Short tandem repeats (STR) can be used for identification in forensic science, a field that could also benefit from new POC applications.

Many of these works involve the fabrication of solid supports with micro-electro-mechanical systems (MEMS) or magnetic integrated microfluidic electrochemical detectors (MIMED), to achieve temperature control or to perform all steps of the analysis, respectively.
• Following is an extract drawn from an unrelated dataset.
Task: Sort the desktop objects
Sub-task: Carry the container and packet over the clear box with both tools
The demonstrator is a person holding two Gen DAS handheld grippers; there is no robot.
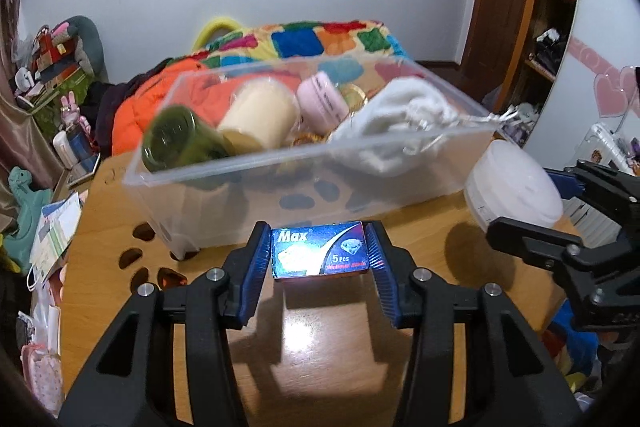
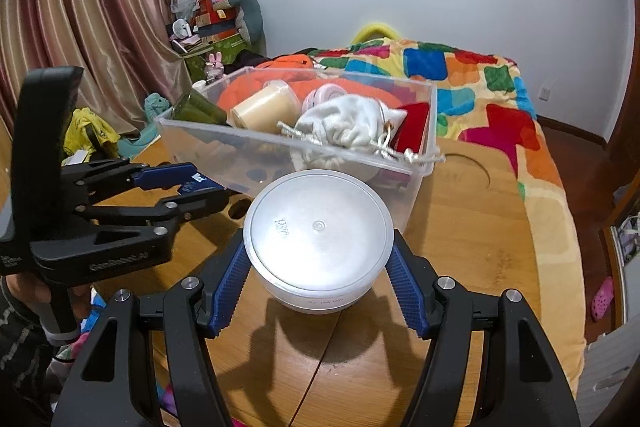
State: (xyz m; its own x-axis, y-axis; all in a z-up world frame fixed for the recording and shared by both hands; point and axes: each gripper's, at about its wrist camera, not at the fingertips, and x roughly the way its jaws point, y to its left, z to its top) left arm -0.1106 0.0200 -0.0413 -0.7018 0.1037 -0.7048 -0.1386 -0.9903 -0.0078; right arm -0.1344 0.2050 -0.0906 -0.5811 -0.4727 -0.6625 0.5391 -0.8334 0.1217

Instead of the reverse-transcriptase-PCR used by some of the devices mentioned before,52, 68 some of the POC instruments capable of PCR perform real-time PCR.69, 70 In this sense, it is worth mentioning the work by Lee et al who compared conventional real-time PCR machines with real-time PCR chips. They concluded that PCR chips, which are mostly made using MEMS, have the advantage of their compact size, low sample volume (in the nanoliter range), and their short analysis time (which can be as short as 10 s per PCR cycle and 370 s for the whole quantification process). However, it seems that these devices still have room to improve in terms of detection limit, quantification uncertainties, and melting analysis ability.

Conclusion

In conclusion, there are many devices that are currently being designed to carry out POC analyses. Their aim is to detect and quantify proteins and nucleic acid markers for a variety of health conditions: from infectious agents such as the influenza virus, to conditions such as breast, ovary, or bladder cancers. Many of these devices still need some work to become functional parts of a complete POC analysis device. However, given the fast progress in the field and the large number of research groups involved, we believe that remaining issues will be soon overcome, and portable and economical POC devices that include the features described in this article will become commercially available in the near future.